Lower mortality among patients with community-acquired pneumonia treated with a macrolide plus a beta-lactam agent versus a beta-lactam agent alone

  • E. García Vázquez
  • J. Mensa
  • J. A. Martínez
  • M. A. Marcos
  • J. Puig
  • M. Ortega
  • A. Torres


A cohort of 1,391 patients with community-acquired pneumonia of unknown etiology, atypical pneumonia, Legionella pneumophila pneumonia, viral pneumonia, or pneumococcal pneumonia was studied according to a standard protocol to analyse whether the addition of a macrolide to β-lactam empirical treatment decreases mortality rates. Patients admitted to the intensive care unit were excluded. Severity was assessed using the PORT score. An etiological diagnosis was achieved in 498 (35.8%) patients (292 infections due to Streptococcus pneumoniae).
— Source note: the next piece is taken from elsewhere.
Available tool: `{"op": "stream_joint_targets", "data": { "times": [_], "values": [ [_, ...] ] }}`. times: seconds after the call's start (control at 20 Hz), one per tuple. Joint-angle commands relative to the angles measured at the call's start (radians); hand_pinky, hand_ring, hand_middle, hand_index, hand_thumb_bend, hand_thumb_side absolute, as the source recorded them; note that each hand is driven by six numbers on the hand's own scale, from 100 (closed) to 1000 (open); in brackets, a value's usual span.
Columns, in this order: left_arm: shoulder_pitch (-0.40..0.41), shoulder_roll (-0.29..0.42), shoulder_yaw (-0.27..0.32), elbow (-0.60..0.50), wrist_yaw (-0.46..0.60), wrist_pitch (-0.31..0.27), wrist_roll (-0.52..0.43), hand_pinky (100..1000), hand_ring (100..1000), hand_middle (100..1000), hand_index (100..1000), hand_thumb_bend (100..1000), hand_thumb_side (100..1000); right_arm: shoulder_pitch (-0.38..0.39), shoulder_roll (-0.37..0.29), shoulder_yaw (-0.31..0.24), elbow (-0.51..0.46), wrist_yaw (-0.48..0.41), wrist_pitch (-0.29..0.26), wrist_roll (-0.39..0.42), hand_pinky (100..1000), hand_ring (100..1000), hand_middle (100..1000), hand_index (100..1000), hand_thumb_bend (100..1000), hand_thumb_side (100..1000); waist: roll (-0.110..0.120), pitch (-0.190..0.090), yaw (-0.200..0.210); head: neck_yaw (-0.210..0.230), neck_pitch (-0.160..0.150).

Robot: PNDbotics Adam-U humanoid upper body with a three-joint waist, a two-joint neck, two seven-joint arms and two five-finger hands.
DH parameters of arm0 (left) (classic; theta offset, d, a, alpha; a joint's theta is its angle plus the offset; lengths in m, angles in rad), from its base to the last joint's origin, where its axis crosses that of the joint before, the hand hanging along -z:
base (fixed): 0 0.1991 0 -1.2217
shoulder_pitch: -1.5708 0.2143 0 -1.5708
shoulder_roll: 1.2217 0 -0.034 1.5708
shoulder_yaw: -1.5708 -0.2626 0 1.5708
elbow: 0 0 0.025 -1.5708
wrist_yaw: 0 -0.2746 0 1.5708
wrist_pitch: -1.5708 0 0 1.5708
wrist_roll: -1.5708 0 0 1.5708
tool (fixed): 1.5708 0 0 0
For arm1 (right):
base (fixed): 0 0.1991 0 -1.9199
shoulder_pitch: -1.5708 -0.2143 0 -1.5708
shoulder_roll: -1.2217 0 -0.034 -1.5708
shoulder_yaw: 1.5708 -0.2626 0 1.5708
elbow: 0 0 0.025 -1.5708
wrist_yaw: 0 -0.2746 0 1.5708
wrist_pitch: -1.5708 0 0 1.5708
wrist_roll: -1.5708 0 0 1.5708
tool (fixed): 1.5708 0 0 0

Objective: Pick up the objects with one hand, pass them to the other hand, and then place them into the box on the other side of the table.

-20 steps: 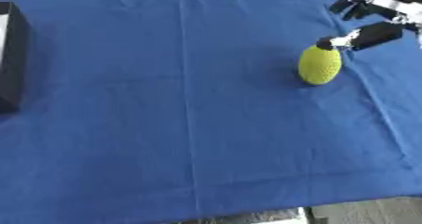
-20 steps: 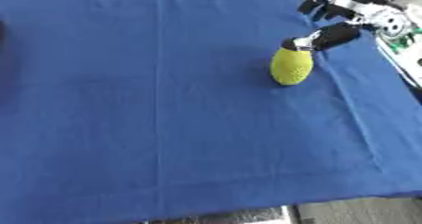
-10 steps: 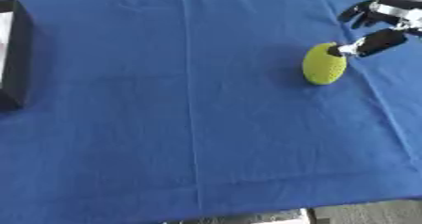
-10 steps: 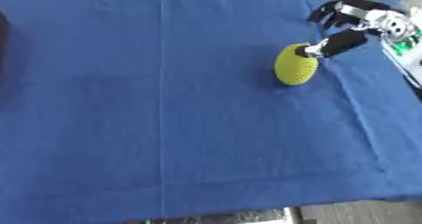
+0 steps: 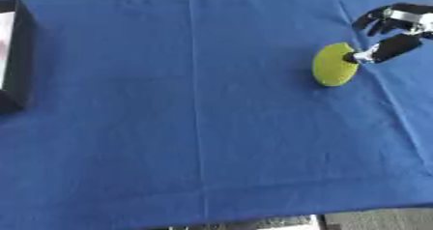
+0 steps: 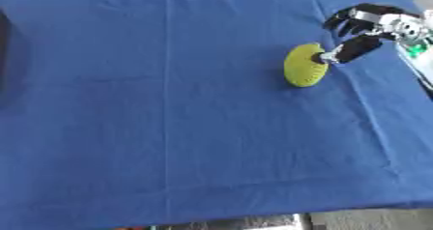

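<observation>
On the blue cloth (image 5: 194, 127), right of centre, a yellow-green oval object (image 6: 304, 65) is touched at its right edge by the thumb of the right hand (image 6: 365, 28), whose fingers are spread, unclosed. It could be nudged away before being enclosed. The box (image 5: 15, 55) lies far left.

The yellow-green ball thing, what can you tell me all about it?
The yellow-green object is a rounded, slightly egg-shaped lump with a dull, finely textured surface. It lies on the blue cloth toward the table's right side, far from the black box at the left edge. The right hand reaches in from the right; one fingertip meets its right side, while the other fingers arch above without closing round it.
</observation>
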Motion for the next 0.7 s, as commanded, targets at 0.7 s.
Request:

Treatment was chosen by the attending physician according to his/her own criteria: β-lactam agent in 270 and β-lactam agent plus a macrolide in 918 cases. The mortality rate was 13.3% in the group treated with a β-lactam agent alone and 6.9% in the group treated with a β-lactam agent plus a macrolide (p=0.001). The percentage of PORT-group V patients was 32.6% in the group treated with a beta-lactam agent alone compared to 25.7% in the group who received a β-lactam agent plus a macrolide (p=0.02). After controlling for PORT score, the odds of fatal outcome was two times higher in patients treated with a beta-lactam agent alone than in those treated with a β-lactam agent plus a macrolide (adjusted OR = 2, 95%CI 1.24–3.23). The results suggest that the addition of a macrolide to an initial β-lactam-based antibiotic regimen is associated with lower mortality in patients with community-acquired pneumonia, independent of severity of infection, thus supporting the recommendation of a β-lactam-agent plus a macrolide as empirical therapy.


Macrolide Pneumococcal Pneumonia Microbiological Diagnosis Urinary Antigen Test Protected Specimen Brush 
These keywords were added by machine and not by the authors. This process is experimental and the keywords may be updated as the learning algorithm improves.



This study was supported by RED GIRA and RED RESPIRA, Instituto Carlos III.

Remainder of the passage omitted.